Supplied information >>

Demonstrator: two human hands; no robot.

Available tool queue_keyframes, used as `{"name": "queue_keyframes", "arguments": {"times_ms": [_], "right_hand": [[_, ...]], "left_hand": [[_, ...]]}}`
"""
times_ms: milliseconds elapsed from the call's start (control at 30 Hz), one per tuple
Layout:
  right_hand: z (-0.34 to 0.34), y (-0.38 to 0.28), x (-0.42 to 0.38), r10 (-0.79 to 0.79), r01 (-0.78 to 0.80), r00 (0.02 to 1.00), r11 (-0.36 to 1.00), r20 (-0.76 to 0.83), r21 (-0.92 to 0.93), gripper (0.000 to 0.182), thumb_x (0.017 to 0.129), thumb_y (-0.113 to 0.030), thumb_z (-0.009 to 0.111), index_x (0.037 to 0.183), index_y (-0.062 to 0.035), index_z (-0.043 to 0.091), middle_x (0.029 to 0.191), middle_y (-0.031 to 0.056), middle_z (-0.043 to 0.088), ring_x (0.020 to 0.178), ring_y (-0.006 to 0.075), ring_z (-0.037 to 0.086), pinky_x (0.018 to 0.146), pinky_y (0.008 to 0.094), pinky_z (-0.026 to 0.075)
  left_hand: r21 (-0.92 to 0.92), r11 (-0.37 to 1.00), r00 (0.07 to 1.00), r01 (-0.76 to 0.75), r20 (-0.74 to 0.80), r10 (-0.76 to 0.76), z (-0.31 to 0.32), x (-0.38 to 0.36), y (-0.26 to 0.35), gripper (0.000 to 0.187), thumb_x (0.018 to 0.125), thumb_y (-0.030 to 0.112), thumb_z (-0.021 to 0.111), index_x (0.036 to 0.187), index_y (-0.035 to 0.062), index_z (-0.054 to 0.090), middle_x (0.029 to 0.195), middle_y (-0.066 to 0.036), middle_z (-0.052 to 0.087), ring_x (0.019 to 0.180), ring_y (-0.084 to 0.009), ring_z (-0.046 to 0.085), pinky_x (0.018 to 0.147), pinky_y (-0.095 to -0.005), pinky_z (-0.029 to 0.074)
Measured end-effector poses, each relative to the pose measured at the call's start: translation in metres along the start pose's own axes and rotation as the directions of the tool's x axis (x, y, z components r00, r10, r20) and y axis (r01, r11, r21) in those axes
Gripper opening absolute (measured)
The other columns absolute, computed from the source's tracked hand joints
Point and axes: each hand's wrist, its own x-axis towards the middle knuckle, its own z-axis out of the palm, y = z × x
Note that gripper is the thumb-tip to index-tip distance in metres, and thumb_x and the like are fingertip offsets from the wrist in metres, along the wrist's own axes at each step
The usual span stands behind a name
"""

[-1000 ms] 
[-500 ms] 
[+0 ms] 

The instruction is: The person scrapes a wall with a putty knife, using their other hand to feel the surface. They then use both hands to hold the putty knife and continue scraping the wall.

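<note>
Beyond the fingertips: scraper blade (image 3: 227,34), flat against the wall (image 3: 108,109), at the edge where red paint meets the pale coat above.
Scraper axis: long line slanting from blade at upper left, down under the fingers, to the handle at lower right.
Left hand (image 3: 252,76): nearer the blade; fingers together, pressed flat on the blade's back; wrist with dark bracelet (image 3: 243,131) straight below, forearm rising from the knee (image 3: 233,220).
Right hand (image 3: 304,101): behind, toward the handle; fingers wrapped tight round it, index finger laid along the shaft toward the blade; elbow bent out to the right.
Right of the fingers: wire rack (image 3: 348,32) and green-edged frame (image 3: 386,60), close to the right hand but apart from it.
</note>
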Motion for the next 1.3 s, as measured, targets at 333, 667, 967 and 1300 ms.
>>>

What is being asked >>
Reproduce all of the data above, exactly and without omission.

Task answer >>
Demonstrator: two human hands; no robot.

Available tool queue_keyframes, used as `{"name": "queue_keyframes", "arguments": {"times_ms": [_], "right_hand": [[_, ...]], "left_hand": [[_, ...]]}}`
"""
times_ms: milliseconds elapsed from the call's start (control at 30 Hz), one per tuple
Layout:
  right_hand: z (-0.34 to 0.34), y (-0.38 to 0.28), x (-0.42 to 0.38), r10 (-0.79 to 0.79), r01 (-0.78 to 0.80), r00 (0.02 to 1.00), r11 (-0.36 to 1.00), r20 (-0.76 to 0.83), r21 (-0.92 to 0.93), gripper (0.000 to 0.182), thumb_x (0.017 to 0.129), thumb_y (-0.113 to 0.030), thumb_z (-0.009 to 0.111), index_x (0.037 to 0.183), index_y (-0.062 to 0.035), index_z (-0.043 to 0.091), middle_x (0.029 to 0.191), middle_y (-0.031 to 0.056), middle_z (-0.043 to 0.088), ring_x (0.020 to 0.178), ring_y (-0.006 to 0.075), ring_z (-0.037 to 0.086), pinky_x (0.018 to 0.146), pinky_y (0.008 to 0.094), pinky_z (-0.026 to 0.075)
  left_hand: r21 (-0.92 to 0.92), r11 (-0.37 to 1.00), r00 (0.07 to 1.00), r01 (-0.76 to 0.75), r20 (-0.74 to 0.80), r10 (-0.76 to 0.76), z (-0.31 to 0.32), x (-0.38 to 0.36), y (-0.26 to 0.35), gripper (0.000 to 0.187), thumb_x (0.018 to 0.125), thumb_y (-0.030 to 0.112), thumb_z (-0.021 to 0.111), index_x (0.036 to 0.187), index_y (-0.035 to 0.062), index_z (-0.054 to 0.090), middle_x (0.029 to 0.195), middle_y (-0.066 to 0.036), middle_z (-0.052 to 0.087), ring_x (0.019 to 0.180), ring_y (-0.084 to 0.009), ring_z (-0.046 to 0.085), pinky_x (0.018 to 0.147), pinky_y (-0.095 to -0.005), pinky_z (-0.029 to 0.074)
Measured end-effector poses, each relative to the pose measured at the call's start: translation in metres along the start pose's own axes and rotation as the directions of the tool's x axis (x, y, z components r00, r10, r20) and y axis (r01, r11, r21) in those axes
Gripper opening absolute (measured)
The other columns absolute, computed from the source's tracked hand joints
Point and axes: each hand's wrist, its own x-axis towards the middle knuckle, its own z-axis out of the palm, y = z × x
Note that gripper is the thumb-tip to index-tip distance in metres, and thumb_x and the like are fingertip offsets from the wrist in metres, along the wrist's own axes at each step
The usual span stands behind a name
"""

[-1000 ms] 
[-500 ms] 
[+0 ms] 

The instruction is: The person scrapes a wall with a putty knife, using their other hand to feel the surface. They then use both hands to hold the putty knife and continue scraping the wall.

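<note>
Beyond the fingertips: scraper blade (image 3: 227,34), flat against the wall (image 3: 108,109), at the edge where red paint meets the pale coat above.
Scraper axis: long line slanting from blade at upper left, down under the fingers, to the handle at lower right.
Left hand (image 3: 252,76): nearer the blade; fingers together, pressed flat on the blade's back; wrist with dark bracelet (image 3: 243,131) straight below, forearm rising from the knee (image 3: 233,220).
Right hand (image 3: 304,101): behind, toward the handle; fingers wrapped tight round it, index finger laid along the shaft toward the blade; elbow bent out to the right.
Right of the fingers: wire rack (image 3: 348,32) and green-edged frame (image 3: 386,60), close to the right hand but apart from it.
</note>
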Motion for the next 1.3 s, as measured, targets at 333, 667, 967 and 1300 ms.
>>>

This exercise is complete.